Records contained in a dataset:
★ ★ ★ ★ ★ ★ ★

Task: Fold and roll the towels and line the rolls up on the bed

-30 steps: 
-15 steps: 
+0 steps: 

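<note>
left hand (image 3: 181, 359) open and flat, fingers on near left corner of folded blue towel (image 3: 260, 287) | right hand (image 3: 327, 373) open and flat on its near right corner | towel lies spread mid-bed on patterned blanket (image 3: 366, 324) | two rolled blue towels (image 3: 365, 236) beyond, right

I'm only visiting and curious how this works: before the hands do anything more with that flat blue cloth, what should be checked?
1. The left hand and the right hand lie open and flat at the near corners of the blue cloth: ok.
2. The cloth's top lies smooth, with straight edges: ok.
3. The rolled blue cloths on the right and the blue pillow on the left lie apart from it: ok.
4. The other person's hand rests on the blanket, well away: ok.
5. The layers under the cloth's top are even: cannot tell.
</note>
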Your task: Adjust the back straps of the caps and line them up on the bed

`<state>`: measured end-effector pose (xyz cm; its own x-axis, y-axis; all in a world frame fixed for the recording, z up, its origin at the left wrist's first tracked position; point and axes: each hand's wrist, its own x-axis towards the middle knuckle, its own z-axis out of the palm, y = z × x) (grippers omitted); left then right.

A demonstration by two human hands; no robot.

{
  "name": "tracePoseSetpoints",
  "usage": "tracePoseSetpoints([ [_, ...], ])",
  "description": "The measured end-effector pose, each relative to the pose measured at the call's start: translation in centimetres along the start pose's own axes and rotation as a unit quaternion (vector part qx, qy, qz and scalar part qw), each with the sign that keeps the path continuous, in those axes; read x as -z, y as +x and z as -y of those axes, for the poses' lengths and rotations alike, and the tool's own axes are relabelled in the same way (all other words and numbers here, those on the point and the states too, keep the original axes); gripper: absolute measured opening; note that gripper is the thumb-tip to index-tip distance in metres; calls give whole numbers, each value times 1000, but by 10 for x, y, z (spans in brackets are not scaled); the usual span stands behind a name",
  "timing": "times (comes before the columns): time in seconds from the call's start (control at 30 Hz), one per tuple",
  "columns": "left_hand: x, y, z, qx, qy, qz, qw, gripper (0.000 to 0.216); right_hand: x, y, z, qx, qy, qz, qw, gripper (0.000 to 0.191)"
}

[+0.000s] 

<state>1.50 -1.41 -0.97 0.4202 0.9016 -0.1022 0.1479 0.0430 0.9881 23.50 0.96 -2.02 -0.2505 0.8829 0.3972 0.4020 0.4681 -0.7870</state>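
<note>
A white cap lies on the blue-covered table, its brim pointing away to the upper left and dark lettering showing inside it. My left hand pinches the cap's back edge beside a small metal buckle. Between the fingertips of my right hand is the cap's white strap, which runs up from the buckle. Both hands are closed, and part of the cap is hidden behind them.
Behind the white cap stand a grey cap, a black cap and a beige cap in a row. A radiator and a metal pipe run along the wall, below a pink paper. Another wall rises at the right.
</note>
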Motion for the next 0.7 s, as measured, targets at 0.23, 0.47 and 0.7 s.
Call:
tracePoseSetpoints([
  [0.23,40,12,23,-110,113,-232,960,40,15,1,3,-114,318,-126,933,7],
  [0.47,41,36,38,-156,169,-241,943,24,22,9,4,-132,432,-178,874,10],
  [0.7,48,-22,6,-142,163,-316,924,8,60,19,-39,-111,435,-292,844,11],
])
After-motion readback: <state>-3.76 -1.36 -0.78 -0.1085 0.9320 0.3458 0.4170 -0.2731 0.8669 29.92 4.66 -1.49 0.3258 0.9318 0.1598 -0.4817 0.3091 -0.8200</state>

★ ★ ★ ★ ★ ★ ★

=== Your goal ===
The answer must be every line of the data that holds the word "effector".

=== Problem solution ===
`<state>`: measured end-effector pose (xyz cm; its own x-axis, y-axis; all in a world frame fixed for the recording, z up, its origin at the left wrist's first tracked position; point and axes: each hand's wrist, its own x-axis towards the middle knuckle, its own z-axis out of the palm, y = z × x) (grippers omitted); left then right.
  "description": "The measured end-effector pose, each relative to the pose measured at the call's start: translation in centimetres along the start pose's own axes and rotation as a unit quaternion (vector part qx, qy, qz and scalar part qw), each with the sign that keeps the path continuous, in those axes; read x as -z, y as +x and z as -y of those axes, for the poses' lengths and rotations alike, and the tool's own axes are relabelled in the same way (all other words and numbers here, those on the point and the states too, keep the original axes); gripper: absolute measured opening; note that gripper is the thumb-tip to index-tip distance in metres; calls give whole numbers, each value times 1000, but by 10 for x, y, z (spans in brackets are not scaled); the usual span stands behind a name",

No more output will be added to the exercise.